Write each line again exactly as it is, from the opening line of the records below through the one containing "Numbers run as", and add nothing.

=== Begin Enclosure ===

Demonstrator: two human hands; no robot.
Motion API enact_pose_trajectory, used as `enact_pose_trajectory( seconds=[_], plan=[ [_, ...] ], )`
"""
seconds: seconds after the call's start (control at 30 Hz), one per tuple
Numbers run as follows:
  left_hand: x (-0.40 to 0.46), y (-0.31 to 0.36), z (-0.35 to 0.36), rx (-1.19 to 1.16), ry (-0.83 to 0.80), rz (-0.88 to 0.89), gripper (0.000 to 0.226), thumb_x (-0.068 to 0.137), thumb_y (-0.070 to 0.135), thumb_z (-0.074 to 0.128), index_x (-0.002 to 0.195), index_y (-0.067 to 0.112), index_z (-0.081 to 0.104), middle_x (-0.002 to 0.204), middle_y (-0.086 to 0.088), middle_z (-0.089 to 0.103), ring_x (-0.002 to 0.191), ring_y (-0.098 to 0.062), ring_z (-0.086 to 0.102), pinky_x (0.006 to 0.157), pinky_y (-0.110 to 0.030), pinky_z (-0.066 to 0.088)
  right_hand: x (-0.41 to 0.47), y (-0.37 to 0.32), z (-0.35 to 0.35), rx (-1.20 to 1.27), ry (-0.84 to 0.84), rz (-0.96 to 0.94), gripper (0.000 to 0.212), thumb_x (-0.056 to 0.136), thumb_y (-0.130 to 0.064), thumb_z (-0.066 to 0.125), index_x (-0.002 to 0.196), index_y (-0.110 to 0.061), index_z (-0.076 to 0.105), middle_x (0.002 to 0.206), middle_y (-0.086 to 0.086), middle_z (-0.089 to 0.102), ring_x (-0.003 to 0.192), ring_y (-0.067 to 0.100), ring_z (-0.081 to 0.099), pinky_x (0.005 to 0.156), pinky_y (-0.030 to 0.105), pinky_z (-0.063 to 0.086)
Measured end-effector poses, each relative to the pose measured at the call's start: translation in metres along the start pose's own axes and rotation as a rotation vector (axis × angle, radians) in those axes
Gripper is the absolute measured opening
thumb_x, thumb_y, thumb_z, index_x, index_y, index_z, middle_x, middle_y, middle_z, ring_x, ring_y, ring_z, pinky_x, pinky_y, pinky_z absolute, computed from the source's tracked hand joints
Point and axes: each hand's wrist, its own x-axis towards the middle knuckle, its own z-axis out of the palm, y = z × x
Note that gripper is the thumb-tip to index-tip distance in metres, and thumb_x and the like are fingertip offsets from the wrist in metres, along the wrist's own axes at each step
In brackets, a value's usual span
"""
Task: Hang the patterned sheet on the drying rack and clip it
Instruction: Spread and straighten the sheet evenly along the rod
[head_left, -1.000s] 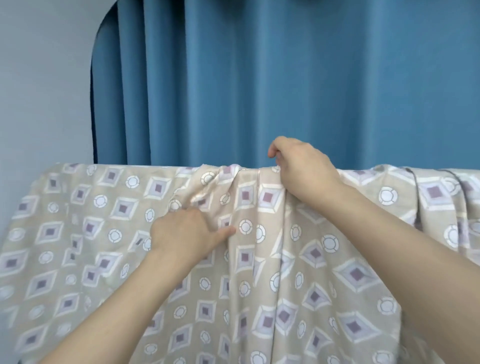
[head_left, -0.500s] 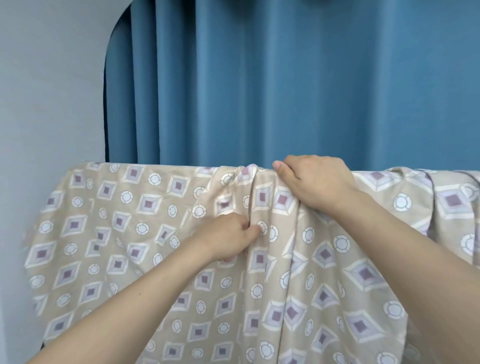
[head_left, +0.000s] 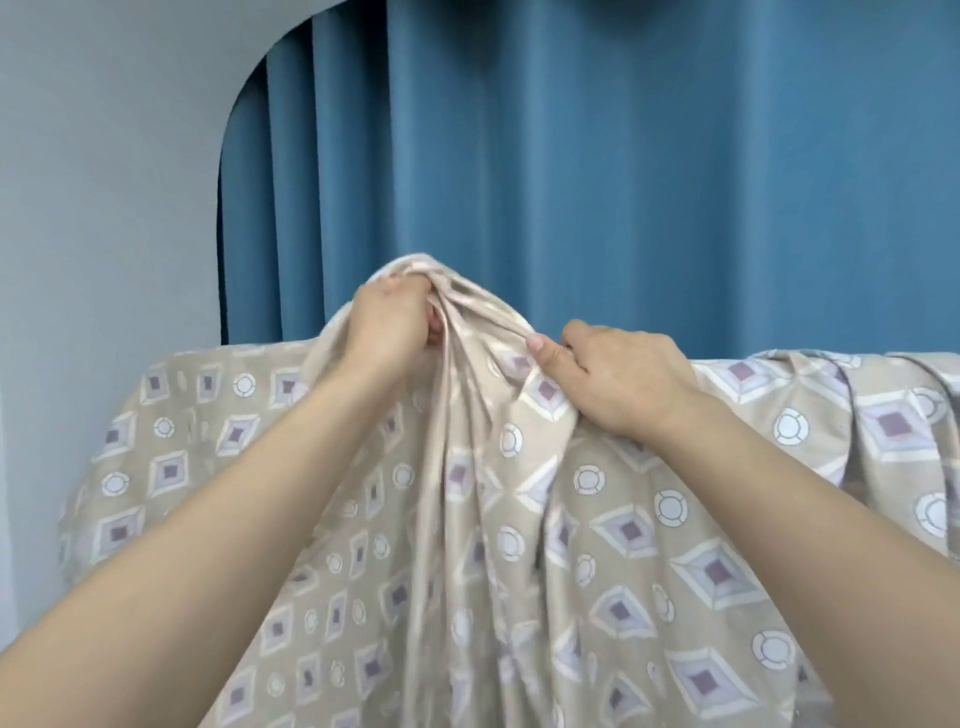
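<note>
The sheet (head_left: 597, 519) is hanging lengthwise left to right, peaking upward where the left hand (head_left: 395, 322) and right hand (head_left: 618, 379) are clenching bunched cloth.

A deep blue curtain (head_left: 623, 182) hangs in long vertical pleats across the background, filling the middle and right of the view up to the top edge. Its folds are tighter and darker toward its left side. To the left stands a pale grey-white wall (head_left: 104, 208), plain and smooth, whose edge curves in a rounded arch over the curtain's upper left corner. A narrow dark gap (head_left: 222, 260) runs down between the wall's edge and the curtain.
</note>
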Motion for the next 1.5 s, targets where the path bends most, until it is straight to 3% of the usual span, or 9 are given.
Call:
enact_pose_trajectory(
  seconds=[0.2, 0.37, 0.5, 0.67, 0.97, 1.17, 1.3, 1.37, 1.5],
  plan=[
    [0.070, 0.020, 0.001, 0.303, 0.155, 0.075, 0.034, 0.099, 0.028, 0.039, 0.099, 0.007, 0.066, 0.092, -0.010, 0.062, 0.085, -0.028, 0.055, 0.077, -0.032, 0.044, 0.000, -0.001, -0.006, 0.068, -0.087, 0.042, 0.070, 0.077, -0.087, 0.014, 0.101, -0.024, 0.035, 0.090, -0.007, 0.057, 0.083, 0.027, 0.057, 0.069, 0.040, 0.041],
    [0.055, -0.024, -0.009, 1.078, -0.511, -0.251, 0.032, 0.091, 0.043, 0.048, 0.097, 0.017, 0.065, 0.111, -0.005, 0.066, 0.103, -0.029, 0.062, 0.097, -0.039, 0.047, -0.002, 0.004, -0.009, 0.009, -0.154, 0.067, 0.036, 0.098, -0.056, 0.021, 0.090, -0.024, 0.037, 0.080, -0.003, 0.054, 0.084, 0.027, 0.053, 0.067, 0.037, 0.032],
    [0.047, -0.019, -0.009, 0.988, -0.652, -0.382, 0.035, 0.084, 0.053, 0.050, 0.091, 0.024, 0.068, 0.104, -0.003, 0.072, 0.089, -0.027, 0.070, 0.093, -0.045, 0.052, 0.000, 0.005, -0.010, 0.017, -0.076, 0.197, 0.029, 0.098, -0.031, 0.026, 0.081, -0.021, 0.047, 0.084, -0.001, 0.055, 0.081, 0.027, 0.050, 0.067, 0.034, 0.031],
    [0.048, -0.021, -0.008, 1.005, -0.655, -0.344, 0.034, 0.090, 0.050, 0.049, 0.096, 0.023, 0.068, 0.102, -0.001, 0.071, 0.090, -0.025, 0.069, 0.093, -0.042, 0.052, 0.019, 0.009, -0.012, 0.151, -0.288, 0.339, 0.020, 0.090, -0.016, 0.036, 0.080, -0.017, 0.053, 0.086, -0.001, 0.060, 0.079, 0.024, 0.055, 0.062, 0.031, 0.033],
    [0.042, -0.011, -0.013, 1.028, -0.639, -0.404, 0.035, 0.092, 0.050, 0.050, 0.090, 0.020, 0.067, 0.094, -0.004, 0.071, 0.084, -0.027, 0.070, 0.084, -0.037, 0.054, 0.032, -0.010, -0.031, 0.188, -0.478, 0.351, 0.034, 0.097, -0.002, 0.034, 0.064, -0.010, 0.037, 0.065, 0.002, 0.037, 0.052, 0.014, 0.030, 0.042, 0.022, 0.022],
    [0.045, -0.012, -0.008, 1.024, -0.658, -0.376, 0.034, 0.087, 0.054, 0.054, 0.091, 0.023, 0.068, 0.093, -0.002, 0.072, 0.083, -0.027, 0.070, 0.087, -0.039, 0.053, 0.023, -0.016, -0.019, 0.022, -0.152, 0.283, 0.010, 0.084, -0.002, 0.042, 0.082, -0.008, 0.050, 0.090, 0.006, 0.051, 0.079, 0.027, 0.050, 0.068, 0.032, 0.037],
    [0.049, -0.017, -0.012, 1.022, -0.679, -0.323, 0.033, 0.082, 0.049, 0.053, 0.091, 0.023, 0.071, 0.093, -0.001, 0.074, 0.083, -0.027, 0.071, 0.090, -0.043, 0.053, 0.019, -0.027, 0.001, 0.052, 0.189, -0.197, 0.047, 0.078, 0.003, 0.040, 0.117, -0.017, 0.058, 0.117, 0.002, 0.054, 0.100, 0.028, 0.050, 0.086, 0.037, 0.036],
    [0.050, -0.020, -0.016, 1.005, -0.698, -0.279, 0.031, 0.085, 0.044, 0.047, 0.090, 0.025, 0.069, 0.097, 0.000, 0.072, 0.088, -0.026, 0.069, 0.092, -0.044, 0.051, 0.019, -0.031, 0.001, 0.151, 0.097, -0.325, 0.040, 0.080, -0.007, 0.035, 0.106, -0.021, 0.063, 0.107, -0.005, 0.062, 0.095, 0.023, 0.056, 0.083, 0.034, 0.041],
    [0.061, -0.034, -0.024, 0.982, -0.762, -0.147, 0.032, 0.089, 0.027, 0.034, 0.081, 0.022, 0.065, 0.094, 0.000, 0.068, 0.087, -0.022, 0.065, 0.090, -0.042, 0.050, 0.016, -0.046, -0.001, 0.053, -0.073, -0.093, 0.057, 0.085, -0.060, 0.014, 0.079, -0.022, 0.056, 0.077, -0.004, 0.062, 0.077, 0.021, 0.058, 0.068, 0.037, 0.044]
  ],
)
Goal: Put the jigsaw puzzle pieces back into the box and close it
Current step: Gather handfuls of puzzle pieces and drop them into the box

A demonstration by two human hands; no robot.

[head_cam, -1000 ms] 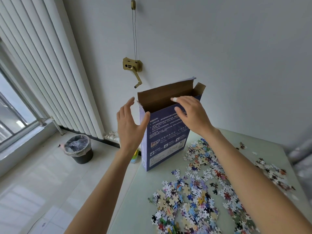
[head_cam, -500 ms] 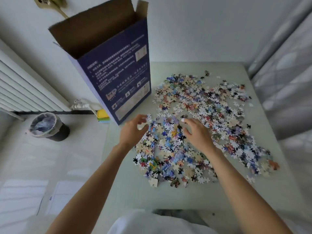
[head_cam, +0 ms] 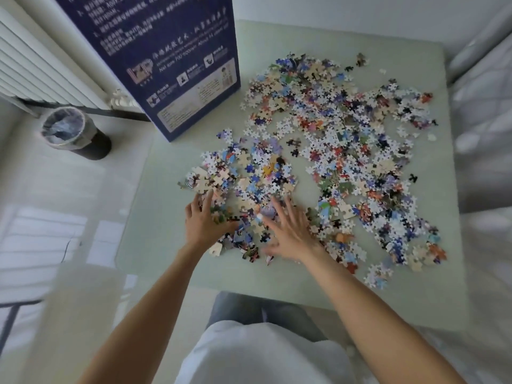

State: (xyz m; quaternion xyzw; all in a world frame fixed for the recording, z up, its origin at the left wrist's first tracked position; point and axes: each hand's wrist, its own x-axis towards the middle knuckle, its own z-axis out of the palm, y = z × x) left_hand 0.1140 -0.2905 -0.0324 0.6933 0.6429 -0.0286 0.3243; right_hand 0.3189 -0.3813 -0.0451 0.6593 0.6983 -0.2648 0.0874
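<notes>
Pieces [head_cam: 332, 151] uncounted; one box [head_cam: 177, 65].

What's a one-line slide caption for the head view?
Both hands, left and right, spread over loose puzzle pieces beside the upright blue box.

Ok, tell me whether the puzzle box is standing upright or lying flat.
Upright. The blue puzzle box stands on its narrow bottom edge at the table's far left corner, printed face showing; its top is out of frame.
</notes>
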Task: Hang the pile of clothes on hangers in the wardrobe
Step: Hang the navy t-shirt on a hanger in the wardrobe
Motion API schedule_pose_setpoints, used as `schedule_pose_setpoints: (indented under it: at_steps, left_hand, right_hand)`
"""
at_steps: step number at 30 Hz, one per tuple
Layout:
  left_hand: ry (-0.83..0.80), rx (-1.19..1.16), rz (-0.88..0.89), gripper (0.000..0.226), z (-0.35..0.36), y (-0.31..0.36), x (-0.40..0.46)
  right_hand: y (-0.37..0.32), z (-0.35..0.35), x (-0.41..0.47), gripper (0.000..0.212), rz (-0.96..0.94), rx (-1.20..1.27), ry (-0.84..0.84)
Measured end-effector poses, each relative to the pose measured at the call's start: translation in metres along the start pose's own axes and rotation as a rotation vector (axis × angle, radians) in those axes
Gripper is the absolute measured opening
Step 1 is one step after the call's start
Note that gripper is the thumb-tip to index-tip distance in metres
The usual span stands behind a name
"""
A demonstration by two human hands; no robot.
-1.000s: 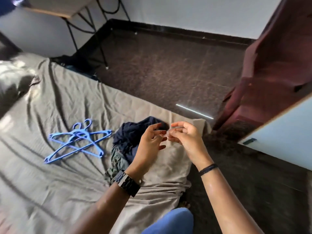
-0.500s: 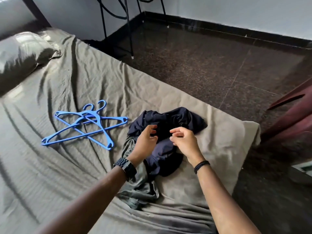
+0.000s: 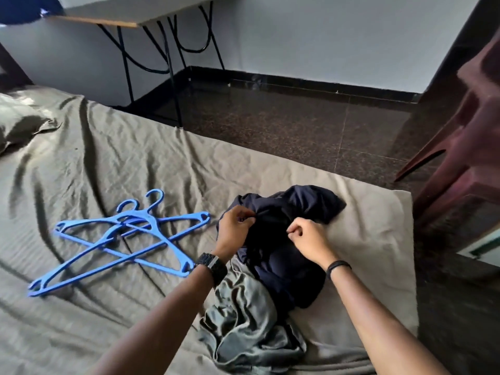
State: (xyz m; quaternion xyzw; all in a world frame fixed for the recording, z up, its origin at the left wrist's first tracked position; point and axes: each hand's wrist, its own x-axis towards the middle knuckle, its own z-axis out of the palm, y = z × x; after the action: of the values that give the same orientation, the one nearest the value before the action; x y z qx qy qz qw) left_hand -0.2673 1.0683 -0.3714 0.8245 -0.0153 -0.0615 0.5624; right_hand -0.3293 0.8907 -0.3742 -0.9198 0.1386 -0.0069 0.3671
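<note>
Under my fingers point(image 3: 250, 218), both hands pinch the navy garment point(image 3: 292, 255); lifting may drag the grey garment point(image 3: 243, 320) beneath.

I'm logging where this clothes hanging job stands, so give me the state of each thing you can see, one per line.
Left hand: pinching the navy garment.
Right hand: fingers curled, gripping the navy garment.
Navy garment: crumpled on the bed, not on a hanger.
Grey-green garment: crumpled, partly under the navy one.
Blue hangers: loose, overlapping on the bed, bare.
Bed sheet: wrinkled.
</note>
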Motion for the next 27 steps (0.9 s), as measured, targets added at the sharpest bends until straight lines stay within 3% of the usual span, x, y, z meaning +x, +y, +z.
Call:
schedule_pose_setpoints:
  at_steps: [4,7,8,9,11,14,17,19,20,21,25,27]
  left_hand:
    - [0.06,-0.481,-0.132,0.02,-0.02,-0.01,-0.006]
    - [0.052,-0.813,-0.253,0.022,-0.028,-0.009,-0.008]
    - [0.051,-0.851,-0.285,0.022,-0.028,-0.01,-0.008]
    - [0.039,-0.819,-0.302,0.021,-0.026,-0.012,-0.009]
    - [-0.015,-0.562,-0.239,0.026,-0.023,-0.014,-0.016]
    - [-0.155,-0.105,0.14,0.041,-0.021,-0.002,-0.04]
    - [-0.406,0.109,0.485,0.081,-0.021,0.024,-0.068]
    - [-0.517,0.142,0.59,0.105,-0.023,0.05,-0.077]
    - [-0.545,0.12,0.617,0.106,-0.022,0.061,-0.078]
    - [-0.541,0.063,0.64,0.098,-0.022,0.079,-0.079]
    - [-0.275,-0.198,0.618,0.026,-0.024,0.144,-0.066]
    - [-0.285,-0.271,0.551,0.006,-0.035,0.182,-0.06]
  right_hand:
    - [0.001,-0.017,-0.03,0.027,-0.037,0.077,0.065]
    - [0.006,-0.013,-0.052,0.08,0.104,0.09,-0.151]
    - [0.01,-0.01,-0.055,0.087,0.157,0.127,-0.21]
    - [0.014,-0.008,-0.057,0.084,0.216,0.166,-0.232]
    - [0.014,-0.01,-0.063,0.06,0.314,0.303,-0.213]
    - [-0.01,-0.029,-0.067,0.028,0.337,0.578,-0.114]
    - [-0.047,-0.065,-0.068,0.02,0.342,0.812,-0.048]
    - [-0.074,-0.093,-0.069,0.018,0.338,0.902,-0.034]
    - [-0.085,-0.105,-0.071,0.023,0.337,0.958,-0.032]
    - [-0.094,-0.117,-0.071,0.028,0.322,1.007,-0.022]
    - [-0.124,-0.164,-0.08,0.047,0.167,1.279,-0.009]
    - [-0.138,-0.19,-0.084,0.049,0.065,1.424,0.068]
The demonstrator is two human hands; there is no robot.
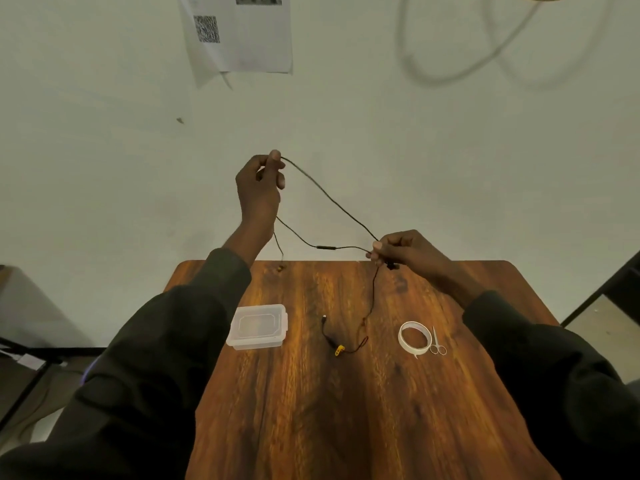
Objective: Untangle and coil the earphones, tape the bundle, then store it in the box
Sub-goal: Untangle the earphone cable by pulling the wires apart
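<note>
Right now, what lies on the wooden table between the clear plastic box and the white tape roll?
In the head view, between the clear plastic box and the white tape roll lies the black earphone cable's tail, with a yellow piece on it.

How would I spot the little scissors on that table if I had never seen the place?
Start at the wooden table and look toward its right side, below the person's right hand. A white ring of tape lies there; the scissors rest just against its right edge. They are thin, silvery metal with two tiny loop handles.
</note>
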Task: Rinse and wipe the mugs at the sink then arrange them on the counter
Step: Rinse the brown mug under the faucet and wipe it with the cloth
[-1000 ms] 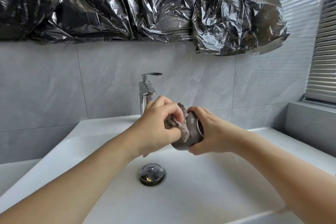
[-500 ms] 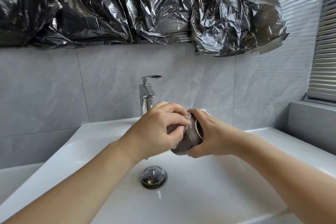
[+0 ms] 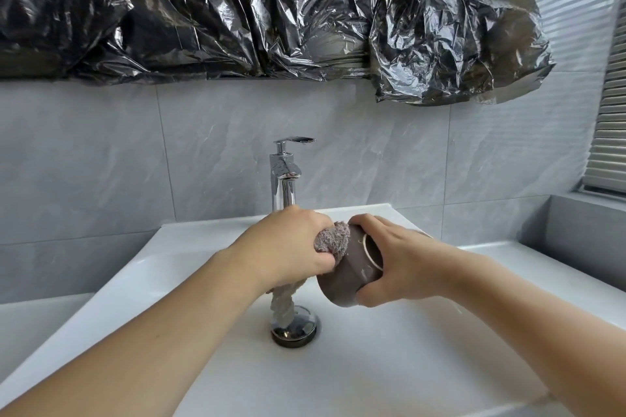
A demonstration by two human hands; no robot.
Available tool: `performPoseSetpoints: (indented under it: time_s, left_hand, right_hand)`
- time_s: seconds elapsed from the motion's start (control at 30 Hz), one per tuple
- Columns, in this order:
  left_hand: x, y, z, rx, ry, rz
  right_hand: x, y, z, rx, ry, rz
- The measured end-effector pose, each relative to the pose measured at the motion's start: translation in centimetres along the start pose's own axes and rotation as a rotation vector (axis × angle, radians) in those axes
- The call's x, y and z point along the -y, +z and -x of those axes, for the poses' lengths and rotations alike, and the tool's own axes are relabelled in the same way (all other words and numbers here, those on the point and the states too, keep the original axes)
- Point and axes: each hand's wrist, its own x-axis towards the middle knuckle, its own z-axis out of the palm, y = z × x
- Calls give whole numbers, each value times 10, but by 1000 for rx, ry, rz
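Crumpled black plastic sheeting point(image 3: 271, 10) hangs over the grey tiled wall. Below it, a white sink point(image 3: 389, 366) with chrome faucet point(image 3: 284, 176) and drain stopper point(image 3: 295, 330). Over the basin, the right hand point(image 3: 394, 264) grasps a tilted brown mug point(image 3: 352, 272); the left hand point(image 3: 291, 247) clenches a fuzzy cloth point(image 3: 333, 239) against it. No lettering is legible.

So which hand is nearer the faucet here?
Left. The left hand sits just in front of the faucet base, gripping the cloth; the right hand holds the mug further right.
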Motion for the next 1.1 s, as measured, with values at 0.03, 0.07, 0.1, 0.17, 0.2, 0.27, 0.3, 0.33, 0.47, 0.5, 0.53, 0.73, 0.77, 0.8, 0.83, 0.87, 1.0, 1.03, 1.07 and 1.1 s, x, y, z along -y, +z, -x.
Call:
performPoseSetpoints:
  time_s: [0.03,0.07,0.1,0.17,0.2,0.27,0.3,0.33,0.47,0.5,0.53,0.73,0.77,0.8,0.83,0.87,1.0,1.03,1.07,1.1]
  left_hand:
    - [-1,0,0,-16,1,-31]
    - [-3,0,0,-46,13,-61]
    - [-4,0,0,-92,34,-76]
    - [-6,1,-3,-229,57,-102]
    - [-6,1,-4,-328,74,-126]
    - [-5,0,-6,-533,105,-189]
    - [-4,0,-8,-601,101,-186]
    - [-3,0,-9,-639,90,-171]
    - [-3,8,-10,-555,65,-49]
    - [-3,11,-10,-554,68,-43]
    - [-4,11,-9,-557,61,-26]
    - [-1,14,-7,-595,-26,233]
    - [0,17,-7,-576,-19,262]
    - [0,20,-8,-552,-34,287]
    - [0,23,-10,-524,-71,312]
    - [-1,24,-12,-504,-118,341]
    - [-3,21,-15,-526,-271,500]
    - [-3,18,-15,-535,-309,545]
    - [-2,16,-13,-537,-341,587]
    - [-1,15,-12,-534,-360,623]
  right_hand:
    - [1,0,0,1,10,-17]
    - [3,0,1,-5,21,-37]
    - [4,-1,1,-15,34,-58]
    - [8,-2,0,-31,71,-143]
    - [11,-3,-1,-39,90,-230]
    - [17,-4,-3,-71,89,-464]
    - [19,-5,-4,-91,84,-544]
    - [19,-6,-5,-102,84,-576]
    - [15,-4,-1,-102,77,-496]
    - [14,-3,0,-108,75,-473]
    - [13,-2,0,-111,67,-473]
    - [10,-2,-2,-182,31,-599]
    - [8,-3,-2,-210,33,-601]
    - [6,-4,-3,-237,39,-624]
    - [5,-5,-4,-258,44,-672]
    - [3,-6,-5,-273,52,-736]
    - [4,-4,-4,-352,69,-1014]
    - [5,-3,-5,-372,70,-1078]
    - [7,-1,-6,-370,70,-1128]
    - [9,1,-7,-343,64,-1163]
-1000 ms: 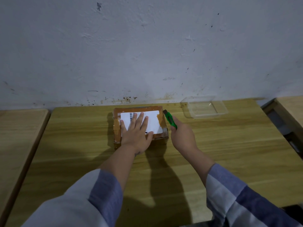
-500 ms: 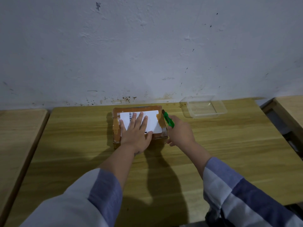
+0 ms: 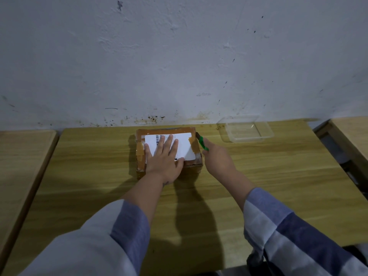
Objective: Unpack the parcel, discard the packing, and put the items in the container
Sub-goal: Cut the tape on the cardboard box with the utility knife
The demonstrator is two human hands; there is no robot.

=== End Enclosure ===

Exercise output
Demonstrator: two human hands; no robot.
Motion API enact_pose_trajectory, used as `enact_pose_trajectory( seconds=[_], plan=[ [_, ...] ], )`
"""
seconds: seconds after the call's start (control at 30 Hz), one per tuple
Numbers run as follows:

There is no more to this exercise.